DATASET EXCERPTS:
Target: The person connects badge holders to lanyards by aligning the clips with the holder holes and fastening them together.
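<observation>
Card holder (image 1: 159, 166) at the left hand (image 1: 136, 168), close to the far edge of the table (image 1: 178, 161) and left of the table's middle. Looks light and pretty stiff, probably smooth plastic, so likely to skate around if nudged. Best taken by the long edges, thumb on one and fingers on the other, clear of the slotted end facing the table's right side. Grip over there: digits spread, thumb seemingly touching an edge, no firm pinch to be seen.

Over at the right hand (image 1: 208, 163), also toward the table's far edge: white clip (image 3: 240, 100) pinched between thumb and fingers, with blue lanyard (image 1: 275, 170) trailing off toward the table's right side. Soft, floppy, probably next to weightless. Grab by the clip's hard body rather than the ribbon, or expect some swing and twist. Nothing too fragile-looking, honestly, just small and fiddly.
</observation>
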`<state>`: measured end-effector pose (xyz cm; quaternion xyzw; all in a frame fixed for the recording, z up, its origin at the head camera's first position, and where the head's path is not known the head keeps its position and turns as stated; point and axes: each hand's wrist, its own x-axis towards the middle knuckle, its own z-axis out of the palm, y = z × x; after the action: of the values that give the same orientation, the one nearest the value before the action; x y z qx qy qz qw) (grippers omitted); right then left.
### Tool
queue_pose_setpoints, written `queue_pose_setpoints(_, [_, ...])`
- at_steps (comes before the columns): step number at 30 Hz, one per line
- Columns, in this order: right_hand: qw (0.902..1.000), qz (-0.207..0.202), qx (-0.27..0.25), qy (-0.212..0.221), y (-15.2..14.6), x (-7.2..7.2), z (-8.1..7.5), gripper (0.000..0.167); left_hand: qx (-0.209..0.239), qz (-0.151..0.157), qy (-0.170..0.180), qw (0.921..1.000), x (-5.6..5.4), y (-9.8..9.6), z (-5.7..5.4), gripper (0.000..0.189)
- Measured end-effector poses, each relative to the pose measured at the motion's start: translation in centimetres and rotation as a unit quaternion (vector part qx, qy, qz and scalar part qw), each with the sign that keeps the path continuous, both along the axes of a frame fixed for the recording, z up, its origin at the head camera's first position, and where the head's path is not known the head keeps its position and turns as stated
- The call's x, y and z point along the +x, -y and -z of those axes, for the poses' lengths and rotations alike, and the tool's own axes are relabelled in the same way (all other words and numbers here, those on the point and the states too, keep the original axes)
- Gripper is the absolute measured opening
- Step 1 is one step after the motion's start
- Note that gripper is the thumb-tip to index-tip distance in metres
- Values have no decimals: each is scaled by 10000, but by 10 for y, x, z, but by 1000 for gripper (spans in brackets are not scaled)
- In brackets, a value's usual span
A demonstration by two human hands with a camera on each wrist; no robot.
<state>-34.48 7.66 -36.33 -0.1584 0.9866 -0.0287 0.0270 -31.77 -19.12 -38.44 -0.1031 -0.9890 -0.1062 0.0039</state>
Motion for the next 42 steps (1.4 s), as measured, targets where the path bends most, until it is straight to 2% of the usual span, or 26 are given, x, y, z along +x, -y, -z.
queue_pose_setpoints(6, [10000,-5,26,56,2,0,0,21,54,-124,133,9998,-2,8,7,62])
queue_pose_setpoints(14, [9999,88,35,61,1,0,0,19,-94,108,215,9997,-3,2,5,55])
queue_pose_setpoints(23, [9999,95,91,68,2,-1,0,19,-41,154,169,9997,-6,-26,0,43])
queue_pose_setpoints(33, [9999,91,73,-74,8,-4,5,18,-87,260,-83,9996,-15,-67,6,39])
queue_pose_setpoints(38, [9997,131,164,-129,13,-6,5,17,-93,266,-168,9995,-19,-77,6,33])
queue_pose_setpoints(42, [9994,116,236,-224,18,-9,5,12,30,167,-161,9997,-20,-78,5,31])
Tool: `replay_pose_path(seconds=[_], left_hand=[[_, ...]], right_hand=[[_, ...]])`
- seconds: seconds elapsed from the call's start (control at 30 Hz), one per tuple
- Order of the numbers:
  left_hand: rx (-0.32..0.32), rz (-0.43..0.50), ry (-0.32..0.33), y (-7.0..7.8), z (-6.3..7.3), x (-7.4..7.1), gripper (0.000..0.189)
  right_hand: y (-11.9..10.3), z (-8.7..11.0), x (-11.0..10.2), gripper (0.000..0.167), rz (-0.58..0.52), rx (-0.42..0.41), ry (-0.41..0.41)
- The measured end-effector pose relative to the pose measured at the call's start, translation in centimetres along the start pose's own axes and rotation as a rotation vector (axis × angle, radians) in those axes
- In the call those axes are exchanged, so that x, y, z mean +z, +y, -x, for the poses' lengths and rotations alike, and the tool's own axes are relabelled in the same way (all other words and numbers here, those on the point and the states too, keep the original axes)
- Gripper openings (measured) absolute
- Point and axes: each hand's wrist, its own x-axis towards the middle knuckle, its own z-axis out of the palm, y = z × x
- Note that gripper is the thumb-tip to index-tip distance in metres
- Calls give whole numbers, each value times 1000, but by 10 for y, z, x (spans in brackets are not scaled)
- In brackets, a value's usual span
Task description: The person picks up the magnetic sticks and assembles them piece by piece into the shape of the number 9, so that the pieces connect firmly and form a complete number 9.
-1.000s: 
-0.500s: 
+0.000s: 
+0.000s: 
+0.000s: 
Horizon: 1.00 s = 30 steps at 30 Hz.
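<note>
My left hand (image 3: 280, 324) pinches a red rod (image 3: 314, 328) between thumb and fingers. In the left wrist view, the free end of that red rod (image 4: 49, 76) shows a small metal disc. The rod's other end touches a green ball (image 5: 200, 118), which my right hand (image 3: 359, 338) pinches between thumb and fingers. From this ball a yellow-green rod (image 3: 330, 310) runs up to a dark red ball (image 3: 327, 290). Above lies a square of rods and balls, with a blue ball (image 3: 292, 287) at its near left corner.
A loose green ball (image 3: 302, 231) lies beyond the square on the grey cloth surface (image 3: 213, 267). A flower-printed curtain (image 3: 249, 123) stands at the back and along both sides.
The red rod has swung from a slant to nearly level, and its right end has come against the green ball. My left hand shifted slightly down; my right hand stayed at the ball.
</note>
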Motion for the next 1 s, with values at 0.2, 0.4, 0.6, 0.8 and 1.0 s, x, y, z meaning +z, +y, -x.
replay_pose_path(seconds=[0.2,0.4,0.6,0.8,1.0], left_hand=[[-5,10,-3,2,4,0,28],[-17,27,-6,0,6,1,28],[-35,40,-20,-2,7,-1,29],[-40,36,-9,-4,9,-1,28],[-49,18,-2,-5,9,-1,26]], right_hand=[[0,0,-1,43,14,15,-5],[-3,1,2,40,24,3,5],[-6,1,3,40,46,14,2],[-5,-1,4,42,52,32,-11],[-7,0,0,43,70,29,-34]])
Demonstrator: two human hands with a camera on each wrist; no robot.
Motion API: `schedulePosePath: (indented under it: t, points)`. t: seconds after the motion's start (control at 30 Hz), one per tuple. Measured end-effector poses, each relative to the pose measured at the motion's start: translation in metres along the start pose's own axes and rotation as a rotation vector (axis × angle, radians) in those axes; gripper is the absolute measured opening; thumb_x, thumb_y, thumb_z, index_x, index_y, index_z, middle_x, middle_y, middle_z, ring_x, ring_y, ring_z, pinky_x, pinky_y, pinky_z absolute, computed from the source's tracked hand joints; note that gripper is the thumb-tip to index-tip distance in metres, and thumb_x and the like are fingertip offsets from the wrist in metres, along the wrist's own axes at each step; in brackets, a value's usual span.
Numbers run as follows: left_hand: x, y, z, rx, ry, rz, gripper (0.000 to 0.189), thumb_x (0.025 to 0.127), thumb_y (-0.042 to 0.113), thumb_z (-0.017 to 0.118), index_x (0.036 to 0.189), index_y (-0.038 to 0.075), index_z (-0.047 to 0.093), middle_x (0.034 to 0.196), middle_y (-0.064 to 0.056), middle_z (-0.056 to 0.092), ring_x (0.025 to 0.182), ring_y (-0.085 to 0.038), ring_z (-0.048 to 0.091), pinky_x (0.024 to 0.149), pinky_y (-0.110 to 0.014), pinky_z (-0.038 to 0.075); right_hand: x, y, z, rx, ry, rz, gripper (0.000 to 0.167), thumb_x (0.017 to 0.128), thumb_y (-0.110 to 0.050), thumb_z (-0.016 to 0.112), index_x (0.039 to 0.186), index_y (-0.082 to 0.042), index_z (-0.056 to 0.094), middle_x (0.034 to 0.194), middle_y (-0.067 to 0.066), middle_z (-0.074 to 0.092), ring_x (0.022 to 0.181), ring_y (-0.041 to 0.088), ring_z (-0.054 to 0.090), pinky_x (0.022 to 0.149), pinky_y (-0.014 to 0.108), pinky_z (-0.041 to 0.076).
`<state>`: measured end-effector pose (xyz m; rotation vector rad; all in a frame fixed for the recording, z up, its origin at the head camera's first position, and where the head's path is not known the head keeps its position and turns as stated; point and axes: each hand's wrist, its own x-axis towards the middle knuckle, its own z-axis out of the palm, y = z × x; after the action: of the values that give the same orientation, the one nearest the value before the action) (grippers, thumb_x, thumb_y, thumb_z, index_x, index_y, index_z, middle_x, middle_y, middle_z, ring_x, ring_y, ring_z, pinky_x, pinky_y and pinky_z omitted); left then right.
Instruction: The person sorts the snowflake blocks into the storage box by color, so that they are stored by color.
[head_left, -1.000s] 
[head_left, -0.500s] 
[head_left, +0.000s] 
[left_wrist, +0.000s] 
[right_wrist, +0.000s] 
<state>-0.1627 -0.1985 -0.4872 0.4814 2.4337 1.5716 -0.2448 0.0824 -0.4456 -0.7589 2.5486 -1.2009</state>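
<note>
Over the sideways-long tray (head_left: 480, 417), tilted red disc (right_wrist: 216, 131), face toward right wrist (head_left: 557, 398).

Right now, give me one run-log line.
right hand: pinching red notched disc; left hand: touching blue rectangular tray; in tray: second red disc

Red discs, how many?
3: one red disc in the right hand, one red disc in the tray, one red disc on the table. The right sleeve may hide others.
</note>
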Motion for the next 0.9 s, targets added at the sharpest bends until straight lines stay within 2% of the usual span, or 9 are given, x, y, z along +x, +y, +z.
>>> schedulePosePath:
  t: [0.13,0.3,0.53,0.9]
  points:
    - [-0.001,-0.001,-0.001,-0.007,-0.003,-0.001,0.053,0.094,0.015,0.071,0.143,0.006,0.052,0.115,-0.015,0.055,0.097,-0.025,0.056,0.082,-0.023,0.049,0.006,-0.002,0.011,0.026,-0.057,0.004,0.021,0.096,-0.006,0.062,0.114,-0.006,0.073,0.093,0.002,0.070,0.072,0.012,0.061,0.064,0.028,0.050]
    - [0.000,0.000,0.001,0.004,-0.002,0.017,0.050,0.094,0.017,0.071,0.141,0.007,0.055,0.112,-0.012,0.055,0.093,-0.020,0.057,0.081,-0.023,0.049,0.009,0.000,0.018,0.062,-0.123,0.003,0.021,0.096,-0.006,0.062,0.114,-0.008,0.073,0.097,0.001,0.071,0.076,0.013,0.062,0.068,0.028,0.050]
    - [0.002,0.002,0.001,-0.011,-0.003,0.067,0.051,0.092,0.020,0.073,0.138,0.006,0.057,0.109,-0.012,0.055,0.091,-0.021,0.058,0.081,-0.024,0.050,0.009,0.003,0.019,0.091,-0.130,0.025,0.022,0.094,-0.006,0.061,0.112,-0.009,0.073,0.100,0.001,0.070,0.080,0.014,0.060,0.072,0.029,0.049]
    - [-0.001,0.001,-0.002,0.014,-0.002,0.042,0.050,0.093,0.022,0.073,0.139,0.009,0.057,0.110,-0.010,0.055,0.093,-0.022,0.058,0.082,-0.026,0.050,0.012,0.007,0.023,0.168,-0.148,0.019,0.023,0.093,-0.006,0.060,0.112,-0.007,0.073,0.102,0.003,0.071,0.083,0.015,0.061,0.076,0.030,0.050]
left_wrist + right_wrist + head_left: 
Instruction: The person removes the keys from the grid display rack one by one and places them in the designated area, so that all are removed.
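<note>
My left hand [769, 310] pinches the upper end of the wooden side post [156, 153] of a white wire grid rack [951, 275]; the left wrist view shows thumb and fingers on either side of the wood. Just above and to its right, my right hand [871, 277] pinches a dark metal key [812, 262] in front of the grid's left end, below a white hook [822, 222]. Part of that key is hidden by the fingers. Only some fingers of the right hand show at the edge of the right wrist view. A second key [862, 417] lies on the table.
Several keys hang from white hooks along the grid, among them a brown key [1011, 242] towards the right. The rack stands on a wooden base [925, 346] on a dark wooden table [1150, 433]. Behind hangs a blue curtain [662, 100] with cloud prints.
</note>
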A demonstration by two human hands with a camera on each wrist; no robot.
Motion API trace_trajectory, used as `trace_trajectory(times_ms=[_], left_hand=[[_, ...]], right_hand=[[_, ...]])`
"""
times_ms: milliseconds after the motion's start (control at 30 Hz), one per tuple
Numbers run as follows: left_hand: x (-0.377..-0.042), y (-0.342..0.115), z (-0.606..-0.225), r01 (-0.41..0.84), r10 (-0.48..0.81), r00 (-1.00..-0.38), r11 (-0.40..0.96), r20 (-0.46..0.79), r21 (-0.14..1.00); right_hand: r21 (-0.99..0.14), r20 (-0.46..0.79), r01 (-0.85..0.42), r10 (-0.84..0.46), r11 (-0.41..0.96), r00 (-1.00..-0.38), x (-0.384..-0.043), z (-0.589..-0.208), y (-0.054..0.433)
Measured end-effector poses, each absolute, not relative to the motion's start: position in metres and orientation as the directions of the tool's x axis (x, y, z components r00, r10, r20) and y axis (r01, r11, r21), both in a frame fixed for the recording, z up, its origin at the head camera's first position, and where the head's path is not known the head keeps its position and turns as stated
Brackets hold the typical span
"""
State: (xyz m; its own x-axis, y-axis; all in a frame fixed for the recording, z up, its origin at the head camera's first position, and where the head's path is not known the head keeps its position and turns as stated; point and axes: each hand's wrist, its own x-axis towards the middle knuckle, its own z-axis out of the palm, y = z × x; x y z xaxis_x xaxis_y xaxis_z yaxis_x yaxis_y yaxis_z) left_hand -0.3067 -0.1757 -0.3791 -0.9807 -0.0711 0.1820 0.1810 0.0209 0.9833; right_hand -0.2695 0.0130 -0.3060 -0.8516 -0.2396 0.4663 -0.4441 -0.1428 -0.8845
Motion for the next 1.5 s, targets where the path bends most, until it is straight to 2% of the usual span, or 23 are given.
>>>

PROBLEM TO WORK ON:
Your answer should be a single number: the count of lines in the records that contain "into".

EXPECTED OUTPUT:
2